From the Nobel Prize in Physics announcement: "The invention of the blue LED is just twenty years old, but it has already contributed to create white light in an entirely new manner to the benefit of us all."
TOKYO -- A Toyota-affiliated supplier is applauding two of its researchers as winners of this year’s Nobel Prize in Physics.
Toyoda Gosei Co. may be best known for its steering wheels, airbags, interior components and sealing systems.
But the Japanese company also makes blue light emitting diodes. In fact, it was first to develop the technology in 1991 and pioneer their commercialization four years later, with the help of two winners of this year’s Nobel Prize in physics.
The award, announced this week, went to Isamu Akasaki, Hiroshi Amano and Shuji Nakamura. Akasaki and Amano, both professors at Nagoya University and not direct employees of Gosei, began collaborating with Gosei in 1986 to develop their blue LEDs.
Nakamura worked separately on the technology in the U.S.
The work won the Nobel because blue LEDs were the missing link in creating white-light LEDs that could be substituted for more energy-inefficient incandescent and fluorescent bulbs.
“Toyoda Gosei takes great pride in their achievement,” President Tadashi Arashima said in a statement.
While red and green LEDs had been around for years, scientists struggled to develop a blue light that could combine with those colors to generate white light and full-spectrum color displays.

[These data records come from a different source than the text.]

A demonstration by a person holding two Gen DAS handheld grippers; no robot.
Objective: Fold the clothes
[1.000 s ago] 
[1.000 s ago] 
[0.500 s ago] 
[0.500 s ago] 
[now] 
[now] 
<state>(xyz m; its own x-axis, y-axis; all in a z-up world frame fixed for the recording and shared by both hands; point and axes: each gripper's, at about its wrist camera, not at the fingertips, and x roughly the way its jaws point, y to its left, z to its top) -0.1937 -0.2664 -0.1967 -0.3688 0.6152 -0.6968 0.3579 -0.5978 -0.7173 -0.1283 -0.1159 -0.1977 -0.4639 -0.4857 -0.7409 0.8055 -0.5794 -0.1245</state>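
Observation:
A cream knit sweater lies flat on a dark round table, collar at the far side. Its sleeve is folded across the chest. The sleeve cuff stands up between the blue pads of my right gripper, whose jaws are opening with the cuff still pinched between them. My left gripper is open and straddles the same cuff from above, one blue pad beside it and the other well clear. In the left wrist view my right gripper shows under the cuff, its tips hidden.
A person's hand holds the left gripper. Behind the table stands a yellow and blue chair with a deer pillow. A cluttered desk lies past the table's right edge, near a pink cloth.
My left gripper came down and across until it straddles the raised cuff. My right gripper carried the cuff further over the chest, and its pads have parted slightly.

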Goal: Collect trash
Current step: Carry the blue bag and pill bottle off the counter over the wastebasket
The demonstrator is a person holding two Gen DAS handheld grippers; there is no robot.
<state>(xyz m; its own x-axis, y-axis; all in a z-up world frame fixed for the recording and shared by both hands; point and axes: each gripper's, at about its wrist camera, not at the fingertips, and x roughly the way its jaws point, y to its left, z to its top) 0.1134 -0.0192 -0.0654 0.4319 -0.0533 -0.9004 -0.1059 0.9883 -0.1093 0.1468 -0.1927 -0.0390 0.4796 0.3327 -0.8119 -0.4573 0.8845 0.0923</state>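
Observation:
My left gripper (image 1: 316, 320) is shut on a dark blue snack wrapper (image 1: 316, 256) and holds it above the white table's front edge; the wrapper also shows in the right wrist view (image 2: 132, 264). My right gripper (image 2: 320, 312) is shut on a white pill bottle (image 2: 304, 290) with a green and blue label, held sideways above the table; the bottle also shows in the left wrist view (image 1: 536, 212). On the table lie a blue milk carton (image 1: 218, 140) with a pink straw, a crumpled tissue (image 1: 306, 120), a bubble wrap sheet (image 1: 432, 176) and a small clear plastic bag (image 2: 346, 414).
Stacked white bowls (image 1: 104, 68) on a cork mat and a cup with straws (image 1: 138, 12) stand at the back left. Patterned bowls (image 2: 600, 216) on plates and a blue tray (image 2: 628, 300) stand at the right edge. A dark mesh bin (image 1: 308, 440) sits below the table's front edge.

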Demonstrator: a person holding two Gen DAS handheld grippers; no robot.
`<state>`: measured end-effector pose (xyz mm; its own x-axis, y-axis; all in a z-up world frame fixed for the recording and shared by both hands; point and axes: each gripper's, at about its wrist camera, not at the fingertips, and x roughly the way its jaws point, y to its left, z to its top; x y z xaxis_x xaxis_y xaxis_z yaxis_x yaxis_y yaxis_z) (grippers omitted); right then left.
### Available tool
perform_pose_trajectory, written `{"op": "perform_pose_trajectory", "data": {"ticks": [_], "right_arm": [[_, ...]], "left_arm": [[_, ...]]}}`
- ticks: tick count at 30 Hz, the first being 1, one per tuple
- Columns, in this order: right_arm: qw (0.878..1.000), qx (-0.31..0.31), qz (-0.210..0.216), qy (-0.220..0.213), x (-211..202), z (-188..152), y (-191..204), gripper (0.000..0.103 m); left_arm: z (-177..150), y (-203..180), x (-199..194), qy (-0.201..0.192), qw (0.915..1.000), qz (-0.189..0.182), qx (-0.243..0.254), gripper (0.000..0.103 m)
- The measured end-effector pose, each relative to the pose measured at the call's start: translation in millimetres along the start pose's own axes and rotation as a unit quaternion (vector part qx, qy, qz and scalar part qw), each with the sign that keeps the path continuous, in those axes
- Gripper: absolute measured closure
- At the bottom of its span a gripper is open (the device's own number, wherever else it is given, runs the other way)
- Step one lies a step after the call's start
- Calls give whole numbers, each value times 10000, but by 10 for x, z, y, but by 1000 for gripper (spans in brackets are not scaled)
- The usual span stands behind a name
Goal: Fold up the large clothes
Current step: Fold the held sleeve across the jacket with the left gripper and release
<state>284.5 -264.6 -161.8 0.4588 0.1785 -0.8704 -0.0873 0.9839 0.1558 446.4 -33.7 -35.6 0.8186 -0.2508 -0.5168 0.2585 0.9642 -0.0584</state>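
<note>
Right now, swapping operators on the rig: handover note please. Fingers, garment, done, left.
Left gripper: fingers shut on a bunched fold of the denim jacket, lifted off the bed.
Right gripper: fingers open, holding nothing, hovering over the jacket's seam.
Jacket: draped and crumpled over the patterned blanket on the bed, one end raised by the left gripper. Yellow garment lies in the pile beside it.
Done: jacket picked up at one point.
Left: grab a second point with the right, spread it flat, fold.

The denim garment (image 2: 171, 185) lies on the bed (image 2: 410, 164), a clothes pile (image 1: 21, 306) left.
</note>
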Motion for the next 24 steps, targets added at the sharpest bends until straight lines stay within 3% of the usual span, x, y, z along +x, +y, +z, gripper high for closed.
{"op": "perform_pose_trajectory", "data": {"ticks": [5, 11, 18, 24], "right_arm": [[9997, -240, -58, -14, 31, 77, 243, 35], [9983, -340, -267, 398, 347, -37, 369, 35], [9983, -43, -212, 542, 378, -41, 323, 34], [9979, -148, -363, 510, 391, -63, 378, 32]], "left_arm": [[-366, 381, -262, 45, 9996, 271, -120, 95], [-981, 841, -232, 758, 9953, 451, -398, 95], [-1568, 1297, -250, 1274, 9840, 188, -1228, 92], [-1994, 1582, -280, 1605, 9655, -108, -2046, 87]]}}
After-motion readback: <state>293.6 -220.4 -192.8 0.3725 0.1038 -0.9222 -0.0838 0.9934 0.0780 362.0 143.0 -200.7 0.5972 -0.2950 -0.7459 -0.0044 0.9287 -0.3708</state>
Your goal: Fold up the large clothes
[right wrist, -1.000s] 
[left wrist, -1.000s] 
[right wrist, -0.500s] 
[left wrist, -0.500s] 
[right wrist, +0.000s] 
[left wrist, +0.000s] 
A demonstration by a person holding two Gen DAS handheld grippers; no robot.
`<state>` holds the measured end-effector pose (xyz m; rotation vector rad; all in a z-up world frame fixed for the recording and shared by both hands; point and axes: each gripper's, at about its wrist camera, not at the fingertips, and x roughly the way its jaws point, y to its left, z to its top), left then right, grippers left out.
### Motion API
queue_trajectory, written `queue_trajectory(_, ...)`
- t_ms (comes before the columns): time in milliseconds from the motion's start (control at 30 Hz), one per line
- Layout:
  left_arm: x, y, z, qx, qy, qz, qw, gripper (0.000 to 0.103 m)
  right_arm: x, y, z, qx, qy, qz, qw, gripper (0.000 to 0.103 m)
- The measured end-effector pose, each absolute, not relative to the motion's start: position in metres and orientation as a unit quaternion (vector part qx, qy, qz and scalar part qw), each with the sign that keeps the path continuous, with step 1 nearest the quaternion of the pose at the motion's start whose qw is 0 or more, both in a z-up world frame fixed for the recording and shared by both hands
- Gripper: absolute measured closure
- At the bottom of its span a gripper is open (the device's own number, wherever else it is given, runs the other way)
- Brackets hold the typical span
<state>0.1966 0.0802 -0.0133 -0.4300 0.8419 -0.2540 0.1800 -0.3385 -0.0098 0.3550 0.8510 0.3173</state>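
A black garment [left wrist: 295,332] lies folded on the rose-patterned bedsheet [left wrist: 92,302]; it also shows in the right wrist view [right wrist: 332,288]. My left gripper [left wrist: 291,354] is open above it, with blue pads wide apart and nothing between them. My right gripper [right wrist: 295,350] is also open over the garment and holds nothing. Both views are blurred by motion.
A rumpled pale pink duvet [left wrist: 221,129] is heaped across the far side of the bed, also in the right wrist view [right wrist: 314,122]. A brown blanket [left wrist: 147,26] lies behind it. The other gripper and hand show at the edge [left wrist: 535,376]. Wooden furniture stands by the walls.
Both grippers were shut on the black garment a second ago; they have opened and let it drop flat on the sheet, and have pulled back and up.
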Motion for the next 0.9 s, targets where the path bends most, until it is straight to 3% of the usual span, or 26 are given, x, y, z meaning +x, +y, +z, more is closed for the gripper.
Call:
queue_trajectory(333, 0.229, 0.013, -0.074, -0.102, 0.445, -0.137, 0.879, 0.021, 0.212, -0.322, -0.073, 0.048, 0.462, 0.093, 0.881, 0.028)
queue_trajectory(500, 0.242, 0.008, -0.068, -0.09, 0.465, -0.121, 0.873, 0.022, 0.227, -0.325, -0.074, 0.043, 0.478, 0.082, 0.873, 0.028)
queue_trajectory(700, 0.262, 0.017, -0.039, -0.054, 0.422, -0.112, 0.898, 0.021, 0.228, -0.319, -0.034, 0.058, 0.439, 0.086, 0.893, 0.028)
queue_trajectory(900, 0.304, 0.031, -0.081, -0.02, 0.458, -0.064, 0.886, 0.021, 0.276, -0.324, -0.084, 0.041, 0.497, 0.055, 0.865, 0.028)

The result was a technology that today is applied to everything from desk lights and smart phones to vehicle headlamps.
“Since 1986, we turned again and again to Professor Akasaki for guidance, and in 1991, Toyoda Gosei successfully developed the world’s first gallium nitride-based blue light emitting diodes,” Arashima said. “His valuable guidance enabled us to commercialize the blue LEDs in 1995.”
Toyota Motor Corp. holds a 43 percent stake in Gosei and accounts for 65 percent of its global sales. Indeed, Gosei was founded in 1949 as a spinoff of Toyota Motor’s rubber research division. It is based outside Nagoya.
Interior and exterior parts are Gosei’s bread and butter, accounting for 31 percent of the company’s 689.4 billion yen ($6.71 billion) in sales in the fiscal year ended March 31, 2014. Safety systems are next, accounting for 29 percent.
LEDs, by contrast, chip in about 8 percent of total sales.
The company’s blue LEDs often are used as backlights for the liquid-crystal displays used in tablet computers and laptops and as light sources in LED lamps and industrial ceiling lamps.